Frequency of token pattern occurrence across sample data (generated from results)

a) Select the most frequent pattern if it is more frequent than any other possible pattern by n % (configurable).

If >1 possible pattern remains, proceed to b.

b) Discount any patterns that are p % (configurable) less frequent than the most frequent pattern

If >1 possible pattern remains, proceed to Step 2.

n (defaults to 10%)

p (defaults to 20%)

2

No

Confidence level of token classifications in pattern (valid or possible)

Give each possible pattern a score as follows:

Starting with 100 points:

a) Subtract q points for each unclassified token

b) Subtract r points for each token with a confidence level of Possible.

Then, select the highest scoring pattern if it is highest by s points.

q (defaults to 10)

r (defaults to 5)

s (defaults to 5)

Selecting pattern using frequency sample (Step 1 in the table above)

This is an optional step, but is recommended for any complex parsing needs.

On the first run of the Parse processor, it is not possible to select the best token pattern by analyzing its frequency across the data set. This is because Parse first needs to generate all the possible patterns.

Once the Parse processor has run at least once:

  • You can create a new Pattern frequency sample from the latest results (data in the Reclassification View), by clicking on the + button.

  • You can update a selected Pattern frequency sample from the latest results, by clicking the ^ button.
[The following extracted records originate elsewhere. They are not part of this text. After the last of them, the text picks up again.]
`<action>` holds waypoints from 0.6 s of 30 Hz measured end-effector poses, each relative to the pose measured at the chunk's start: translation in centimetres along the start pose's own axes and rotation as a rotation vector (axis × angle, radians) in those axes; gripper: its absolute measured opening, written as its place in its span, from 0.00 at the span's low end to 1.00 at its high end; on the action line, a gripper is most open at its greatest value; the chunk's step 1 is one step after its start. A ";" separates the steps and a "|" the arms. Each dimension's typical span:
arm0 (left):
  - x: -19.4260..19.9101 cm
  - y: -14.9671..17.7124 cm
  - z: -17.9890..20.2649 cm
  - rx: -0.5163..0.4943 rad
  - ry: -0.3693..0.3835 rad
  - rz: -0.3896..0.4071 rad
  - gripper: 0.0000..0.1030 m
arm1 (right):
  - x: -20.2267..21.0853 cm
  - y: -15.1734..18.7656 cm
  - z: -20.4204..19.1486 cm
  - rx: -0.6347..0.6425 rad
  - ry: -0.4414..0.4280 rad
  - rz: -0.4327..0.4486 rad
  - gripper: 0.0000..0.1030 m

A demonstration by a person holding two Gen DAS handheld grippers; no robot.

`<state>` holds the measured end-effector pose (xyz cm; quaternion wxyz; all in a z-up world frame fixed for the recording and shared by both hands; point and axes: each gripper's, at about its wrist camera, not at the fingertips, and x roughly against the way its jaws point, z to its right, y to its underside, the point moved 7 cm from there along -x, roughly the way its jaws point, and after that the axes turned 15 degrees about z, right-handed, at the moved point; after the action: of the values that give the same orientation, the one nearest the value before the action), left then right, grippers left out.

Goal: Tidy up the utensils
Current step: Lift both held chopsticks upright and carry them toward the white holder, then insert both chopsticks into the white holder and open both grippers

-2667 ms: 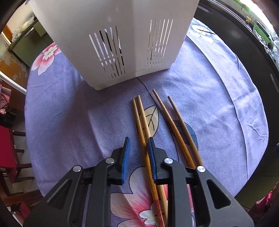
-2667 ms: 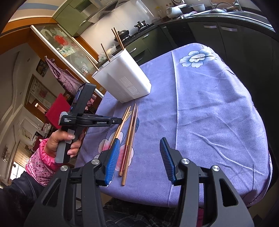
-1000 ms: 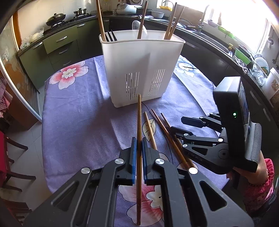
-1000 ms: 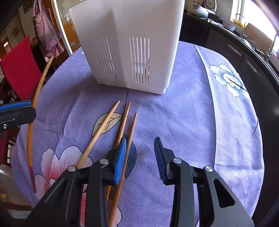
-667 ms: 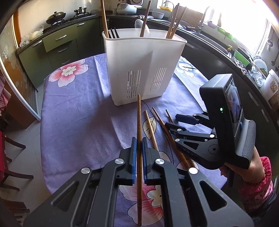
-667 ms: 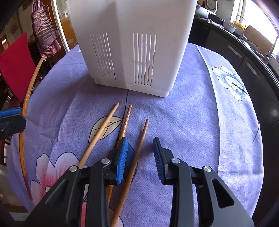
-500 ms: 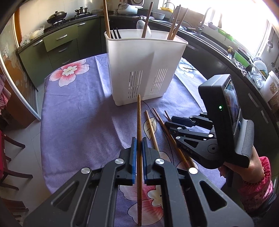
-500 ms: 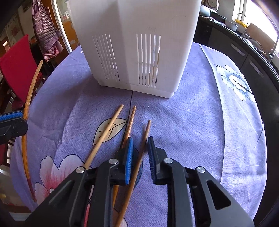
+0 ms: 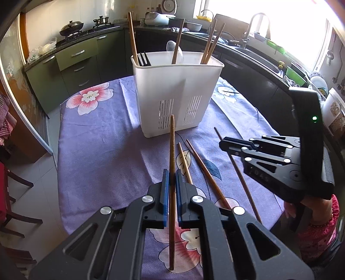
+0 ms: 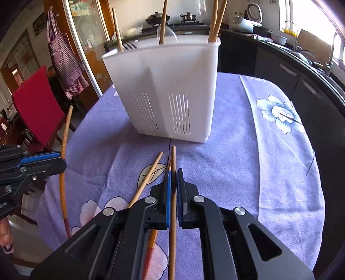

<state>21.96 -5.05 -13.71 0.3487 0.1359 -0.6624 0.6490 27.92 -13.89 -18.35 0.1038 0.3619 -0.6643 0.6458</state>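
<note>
- The white utensil holder (image 9: 176, 94) stands upright on the purple flowered tablecloth (image 9: 97, 150), slotted vents low on its front wall; the right wrist view shows it too (image 10: 168, 86).
- Inside it several wooden chopsticks (image 9: 133, 36) lean out over the rim, along with a dark fork (image 9: 144, 58) at the left corner and a pale spoon (image 9: 172, 46) near the middle.
- Two chopsticks lie loose on the cloth in front of the holder: a light one (image 9: 185, 162) across a printed leaf, and a darker one (image 9: 207, 172) just beside it, both angled toward the holder.
- The left gripper (image 9: 170, 185) is clamped on a brown chopstick (image 9: 171, 146), which runs between the blue pads, its far tip pointing at the holder's base and its near end hanging below the jaws, clear of the cloth.
- The right gripper (image 10: 173, 185) is likewise clenched on its own chopstick (image 10: 173, 159), pinched between the blue pads with the tip aimed at the holder.
- In the left wrist view that thin chopstick (image 9: 237, 170) slants under the right gripper's black body (image 9: 280, 163), off the table.
- A hand in a pink patterned sleeve (image 9: 319, 228) grips the right tool's handle.
- Behind: dark green kitchen cabinets (image 9: 75, 62), a sink tap (image 9: 256, 19) by a bright window, and a red chair (image 10: 41, 107).
</note>
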 end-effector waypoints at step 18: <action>5.7 -1.0 1.5 -0.049 -0.028 0.090 0.06 | 15.9 -1.4 0.9 -0.016 -0.042 0.257 0.06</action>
<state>18.06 -5.08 -9.13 0.3131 0.1065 -0.6884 0.6455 17.72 -20.09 -7.75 0.0092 0.2866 -0.7123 0.6407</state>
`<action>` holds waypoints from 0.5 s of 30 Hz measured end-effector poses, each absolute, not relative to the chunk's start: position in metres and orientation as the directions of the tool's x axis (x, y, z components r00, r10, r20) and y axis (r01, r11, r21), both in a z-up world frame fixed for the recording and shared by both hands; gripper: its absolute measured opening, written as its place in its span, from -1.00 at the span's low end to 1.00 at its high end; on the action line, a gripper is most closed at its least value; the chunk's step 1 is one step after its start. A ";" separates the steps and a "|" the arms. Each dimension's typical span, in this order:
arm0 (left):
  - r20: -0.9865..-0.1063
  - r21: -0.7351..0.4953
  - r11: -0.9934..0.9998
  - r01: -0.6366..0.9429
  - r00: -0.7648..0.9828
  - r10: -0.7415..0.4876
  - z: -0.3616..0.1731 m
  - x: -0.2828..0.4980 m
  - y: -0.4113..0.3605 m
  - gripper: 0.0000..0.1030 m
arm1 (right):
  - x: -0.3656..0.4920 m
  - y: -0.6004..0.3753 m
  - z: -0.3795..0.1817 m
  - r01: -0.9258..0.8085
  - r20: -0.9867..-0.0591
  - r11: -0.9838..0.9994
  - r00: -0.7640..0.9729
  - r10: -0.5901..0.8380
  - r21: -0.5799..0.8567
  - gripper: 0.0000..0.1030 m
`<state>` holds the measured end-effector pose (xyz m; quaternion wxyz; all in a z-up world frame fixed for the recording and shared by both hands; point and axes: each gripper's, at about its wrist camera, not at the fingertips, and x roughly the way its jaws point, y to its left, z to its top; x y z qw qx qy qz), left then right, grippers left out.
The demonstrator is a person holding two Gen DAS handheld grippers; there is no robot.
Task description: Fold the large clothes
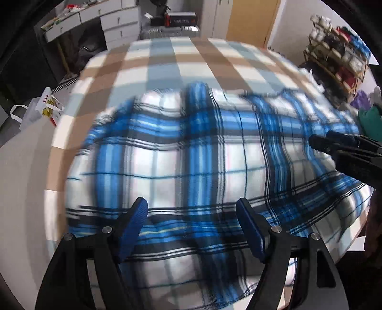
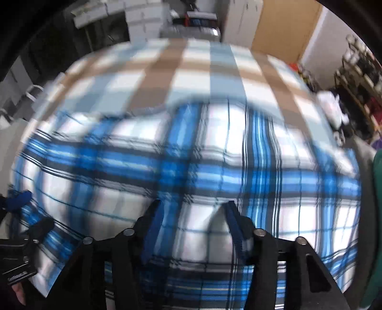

Using a static sample, rather than automatically using the pre-selection patterns data generated on each run, ensures predictable selection for the Parse processor, regardless of the size of the input data set. This ensures that provided the sample is the same, the same description will always be selected for a given record.

Updating the Results is often necessary, since you may iterate round many runs of the parser, and changes of classification and reclassification rules, before generating a set of descriptions that you are happy with.

Further Options

Options are available to tune the parameters used in the pattern selection algorithm described in the section above. These options should only be changed by advanced users who are aware that changing them may have significant effects on the 'intelligence' of the parser.

Note that in this example, all the tunable parameters of the selection algorithm use their default values (as above).

In the analysis of a single NAME attribute, a record with the value "DR Adam FOTHERGILL ESQ" might produce the following potential token patterns (amongst others):

1. <valid Title>_<possible Surname>_<possible Surname>_<valid Honorific>
 
2. <valid Title>_<valid Forename>_<possible Surname>_<valid Honorific>
 
3. <valid Title>_<valid Forename>_<possible Surname>_<possible Surname>
 
4. <A>_<A>_<A>_<A>

Etc.

First of all, pattern 4 will be discounted, as it contains more unclassified tokens than any of the other patterns.

The remaining 3 token patterns are then passed to the selection algorithm:

At step 1a, if one of the patterns is more than 10% more frequent than either of the others in the sample data, this pattern will be selected. If not, the logic would proceed to step 1b.

At step 1b, if any of the patterns are more than 20% less frequent in the sample data than the most common pattern, these patterns would be discounted. If more than one pattern remained, the logic would proceed to step 2.

At step 2, the remaining patterns would be scored. Assuming patterns 1, 2 and 3 were all to remain, they would be scored as follows:

Pattern 1: 100 points – 10 points for 2 Possible tokens  = 90 points
Pattern 2: 100 points – 5 points for 1 Possible token = 95 points
Pattern 3: 100 points – 10 points for 2 Possible tokens  = 90 points

So, in this case pattern 2 would be selected, assuming the default threshold difference of 5 points (and not a higher value) is used.

Once you are happy with the way token patterns are selected, the final step in configuring a Parse processor is to Resolve data.